¿Quiénes somos los votantes? ¿Cómo se nos puede definir? ¿Qué se espera de nosotros? ¿Por qué votar? Estas son algunas de las preguntas que bien valdría la pena responderse, no sólo como buen ejercicio intelectual (propio del que suele ser reflexivo y le espanta la idiotez), sino también para ser responsables de nuestros actos y usar con inteligencia nuestra voluntad.
A mi modo de ver, los votantes, esos que acudiremos el domingo a las urnas con cierto entusiasmo, somos un grupo de personas cuyo rasgo más sobresaliente es el de la «esperanza» o para no parecer partidista de ningún grupo diré que nos define la «ilusión». Confesemos que en nuestro corazoncito existe al menos algún grado de ilusión, deseamos en el fondo que las cosas cambien y así nos creamos expectativas por el candidato de nuestra elección. El más escéptico dirá dentro de sí: «yo sé que las cosas no cambiarán nada, pero por si acaso o para seguir el juego de la democracia, aquí estoy».
Somos un grupo de gente enamorada por la utopía y enganchados en los sueños. Lo nuestro es la fantasía. Quizá por eso nos creemos la magia de la seguridad «el 14 a las 14 horas», estamos fascinados con la idea de «no pagar impuestos», la seducción del bienestar para todos y la libertad nos tiene encandilados. Así, vamos jubilosos (con algún grado de alegría) a depositar nuestro voto. Luego regresamos a casa y meses después, como niño que espera el regalo de «Santa», aguardamos el milagro: el fin de la pobreza, el surgimiento de la libertad, la seguridad y la paz.

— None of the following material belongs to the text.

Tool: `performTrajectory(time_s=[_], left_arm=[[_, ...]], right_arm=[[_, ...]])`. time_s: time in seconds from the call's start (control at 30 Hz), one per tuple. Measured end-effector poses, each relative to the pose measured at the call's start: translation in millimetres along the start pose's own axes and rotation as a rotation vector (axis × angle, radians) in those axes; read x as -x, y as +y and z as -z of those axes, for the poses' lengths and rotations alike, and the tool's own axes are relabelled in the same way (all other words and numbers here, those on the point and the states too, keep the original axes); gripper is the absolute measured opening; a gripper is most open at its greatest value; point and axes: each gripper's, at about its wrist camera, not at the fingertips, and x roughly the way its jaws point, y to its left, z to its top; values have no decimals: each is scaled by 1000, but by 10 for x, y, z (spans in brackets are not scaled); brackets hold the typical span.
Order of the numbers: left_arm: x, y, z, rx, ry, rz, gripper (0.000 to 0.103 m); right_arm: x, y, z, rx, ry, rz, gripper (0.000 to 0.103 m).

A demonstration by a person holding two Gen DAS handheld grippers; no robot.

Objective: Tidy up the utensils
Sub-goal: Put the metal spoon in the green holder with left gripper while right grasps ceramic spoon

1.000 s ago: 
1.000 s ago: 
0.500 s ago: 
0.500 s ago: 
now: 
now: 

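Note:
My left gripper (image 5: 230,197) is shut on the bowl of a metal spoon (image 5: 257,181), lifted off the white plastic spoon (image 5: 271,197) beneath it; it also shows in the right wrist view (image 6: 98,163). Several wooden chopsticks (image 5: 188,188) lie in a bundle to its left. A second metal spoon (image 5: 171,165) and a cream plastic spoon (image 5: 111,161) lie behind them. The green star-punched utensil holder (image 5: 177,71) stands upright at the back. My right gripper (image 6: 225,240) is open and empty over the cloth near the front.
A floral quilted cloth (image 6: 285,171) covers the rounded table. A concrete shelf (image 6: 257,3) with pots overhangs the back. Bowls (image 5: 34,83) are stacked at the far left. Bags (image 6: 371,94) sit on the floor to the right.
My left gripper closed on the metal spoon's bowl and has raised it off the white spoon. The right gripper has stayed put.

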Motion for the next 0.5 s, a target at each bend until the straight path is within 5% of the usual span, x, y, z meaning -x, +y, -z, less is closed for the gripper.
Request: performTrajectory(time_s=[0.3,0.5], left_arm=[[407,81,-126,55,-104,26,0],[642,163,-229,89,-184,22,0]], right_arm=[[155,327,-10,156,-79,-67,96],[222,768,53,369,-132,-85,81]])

Huelga decir que posteriormente se repite el círculo de la desesperanza y la frustración para empezar después (en cuatro años) con una nueva ilusión.

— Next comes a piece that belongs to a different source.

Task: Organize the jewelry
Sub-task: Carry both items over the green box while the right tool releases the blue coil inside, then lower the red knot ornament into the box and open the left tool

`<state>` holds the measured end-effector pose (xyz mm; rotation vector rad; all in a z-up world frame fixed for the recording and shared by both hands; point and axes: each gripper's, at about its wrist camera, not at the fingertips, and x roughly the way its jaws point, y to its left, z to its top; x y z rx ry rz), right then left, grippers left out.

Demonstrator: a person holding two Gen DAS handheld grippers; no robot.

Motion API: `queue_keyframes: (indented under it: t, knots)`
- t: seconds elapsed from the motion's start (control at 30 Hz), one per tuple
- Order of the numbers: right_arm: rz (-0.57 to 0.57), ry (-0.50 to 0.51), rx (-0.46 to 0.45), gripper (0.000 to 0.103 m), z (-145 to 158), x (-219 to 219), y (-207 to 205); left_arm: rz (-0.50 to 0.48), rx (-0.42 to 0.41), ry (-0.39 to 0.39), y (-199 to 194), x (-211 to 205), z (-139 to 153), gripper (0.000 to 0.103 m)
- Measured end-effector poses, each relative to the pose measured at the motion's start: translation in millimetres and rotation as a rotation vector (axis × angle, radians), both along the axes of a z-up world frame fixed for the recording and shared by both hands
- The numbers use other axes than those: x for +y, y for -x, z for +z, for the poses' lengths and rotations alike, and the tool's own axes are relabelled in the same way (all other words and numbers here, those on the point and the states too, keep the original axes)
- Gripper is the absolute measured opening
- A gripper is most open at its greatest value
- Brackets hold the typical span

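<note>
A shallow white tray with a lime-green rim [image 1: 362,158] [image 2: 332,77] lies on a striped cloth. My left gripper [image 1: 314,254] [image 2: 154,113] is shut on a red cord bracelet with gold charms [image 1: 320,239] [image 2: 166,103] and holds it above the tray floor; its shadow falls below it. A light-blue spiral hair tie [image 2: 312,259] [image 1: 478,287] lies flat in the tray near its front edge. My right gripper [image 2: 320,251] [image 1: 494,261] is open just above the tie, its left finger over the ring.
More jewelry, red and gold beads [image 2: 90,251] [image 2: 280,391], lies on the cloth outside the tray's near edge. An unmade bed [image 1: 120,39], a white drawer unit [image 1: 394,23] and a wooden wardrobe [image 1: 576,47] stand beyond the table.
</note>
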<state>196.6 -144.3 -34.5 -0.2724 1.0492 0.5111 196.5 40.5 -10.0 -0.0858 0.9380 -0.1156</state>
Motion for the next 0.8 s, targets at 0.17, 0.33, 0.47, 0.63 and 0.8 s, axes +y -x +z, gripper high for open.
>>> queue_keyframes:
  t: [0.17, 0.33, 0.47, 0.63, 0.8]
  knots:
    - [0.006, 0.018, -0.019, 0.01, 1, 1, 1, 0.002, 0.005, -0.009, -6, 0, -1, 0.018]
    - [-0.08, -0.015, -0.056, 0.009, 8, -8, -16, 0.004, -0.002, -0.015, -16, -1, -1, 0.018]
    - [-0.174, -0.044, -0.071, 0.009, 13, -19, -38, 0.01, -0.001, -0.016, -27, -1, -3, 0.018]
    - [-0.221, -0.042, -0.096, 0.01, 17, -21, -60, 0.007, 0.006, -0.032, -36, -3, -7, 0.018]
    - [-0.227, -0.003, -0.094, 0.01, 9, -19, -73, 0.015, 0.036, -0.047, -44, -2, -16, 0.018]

De los votantes también se espera mucho. Los políticos obnubilados por las turbas que los aclaman sueñan que la aprobación es popular. Empiezan a sospechar en que Dios mismo los ha elegido para una misión y se creen eso de «vox pópuli, vox Dei». «Será fácil gobernar con un pueblo unido, piensan. Escribiré mi nombre en la historia de Guatemala». El candidato pierde la brújula y se le olvida la realidad, que la gente hoy puede aplaudir, pero mañana te puede hundir. Queda demostrado así que tanto los votantes como los votados viven una ilusión.
Esto parece la historia de un idilio, pero en todo caso un microidilio. Aquí el amor no nace, crece, se reproduce y muere, sino simplemente nace y muere. El nacimiento puede durar lo que tarda la propaganda de un anuncio de televisión, el vistazo a las encuestas o el comentario de un amigo. La muerte es súbita: sólo un día después de la toma de posesión del candidato o en caso de testarudez si mucho unos meses.

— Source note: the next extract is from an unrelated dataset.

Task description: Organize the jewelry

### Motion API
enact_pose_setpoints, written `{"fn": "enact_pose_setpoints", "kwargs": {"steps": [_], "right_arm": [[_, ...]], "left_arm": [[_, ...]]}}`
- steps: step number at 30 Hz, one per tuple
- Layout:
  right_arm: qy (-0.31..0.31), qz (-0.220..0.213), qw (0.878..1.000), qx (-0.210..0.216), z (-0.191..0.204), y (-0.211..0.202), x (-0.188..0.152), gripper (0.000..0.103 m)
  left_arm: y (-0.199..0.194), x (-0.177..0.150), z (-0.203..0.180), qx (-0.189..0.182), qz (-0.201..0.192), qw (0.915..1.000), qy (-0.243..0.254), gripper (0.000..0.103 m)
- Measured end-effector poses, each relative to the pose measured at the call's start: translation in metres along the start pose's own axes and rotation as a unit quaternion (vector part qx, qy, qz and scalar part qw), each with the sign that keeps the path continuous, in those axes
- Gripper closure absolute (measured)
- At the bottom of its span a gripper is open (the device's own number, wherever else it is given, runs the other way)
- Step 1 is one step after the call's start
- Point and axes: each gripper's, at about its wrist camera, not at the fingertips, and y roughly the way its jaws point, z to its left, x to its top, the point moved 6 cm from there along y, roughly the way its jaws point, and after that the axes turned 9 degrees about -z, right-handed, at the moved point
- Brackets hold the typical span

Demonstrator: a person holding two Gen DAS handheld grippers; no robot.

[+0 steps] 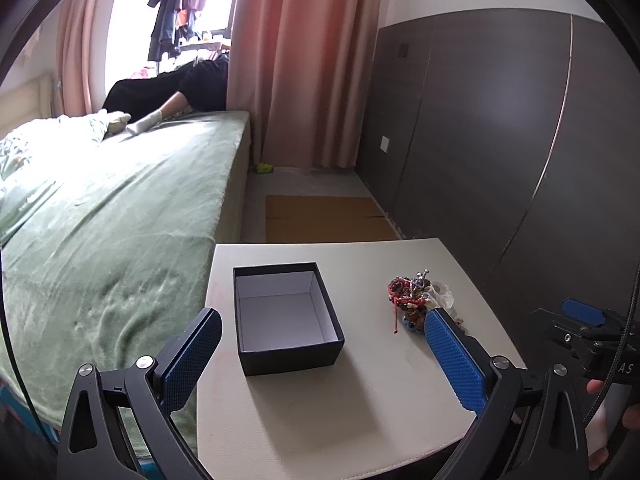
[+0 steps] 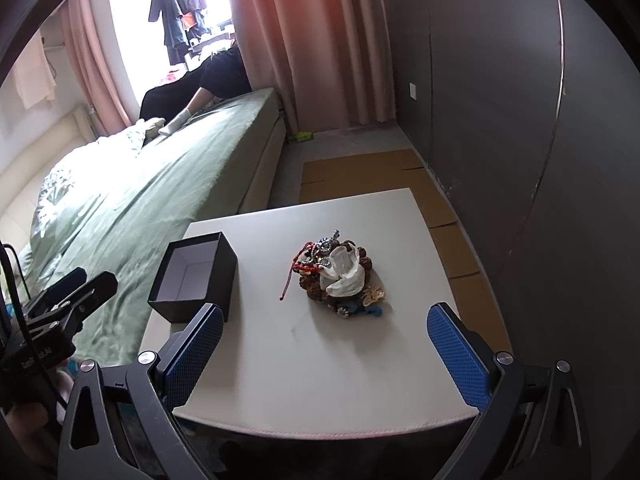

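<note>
I am looking along my two handheld grippers at a small white table (image 1: 304, 420) beside a bed. In the left wrist view, my left gripper (image 1: 322, 346) fills the bottom of the frame with its blue-padded fingers (image 1: 192, 360) spread wide and nothing between them. An open black gift box (image 1: 286, 318) with a pale, bare interior sits at the centre of this frame, on the table, between the fingertips but not touched by them. To the right of the box, well apart from it, lies a tangled pile of jewelry (image 1: 414, 298); the right-hand finger partly hides its lower edge. In the right wrist view, my right gripper (image 2: 324, 342) is also spread wide and holds nothing, its fingers low in the frame. Here the jewelry pile (image 2: 338, 274) sits at the frame's centre on the table (image 2: 320, 380): red cord, dark beads, silver pieces and a clear, crystal-like bracelet on top. The box (image 2: 194, 276) stands left of centre near the table edge. A bed with a green blanket (image 2: 132, 208) runs up the left side, pink curtains (image 2: 280, 40) hang at the top, and flattened cardboard (image 2: 400, 184) lies on the floor behind the table.
</note>
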Motion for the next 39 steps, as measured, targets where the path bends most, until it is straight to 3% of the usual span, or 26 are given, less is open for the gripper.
{"fn": "enact_pose_setpoints", "kwargs": {"steps": [39], "right_arm": [[0.0,0.001,1.0,-0.006,-0.004,-0.0025,0.0018,0.0]], "left_arm": [[-0.0014,0.0013,-0.0009,0.0,-0.003,1.0,0.002,0.002]]}}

Las razones para votar están fundamentadas en la ilusión. No importa que ésta sea absurda y en la práctica se pierda por ser un «mal negocio» (como la niña enamorada ?ilusionada? con el salvaje que la maltrata pero que la hace feliz), lo importante son esos espacios de felicidad. No es cierto, por tanto, que uno no viva de ilusiones. í‰stas son fundamentales y eso lo saben a la perfección los candidatos.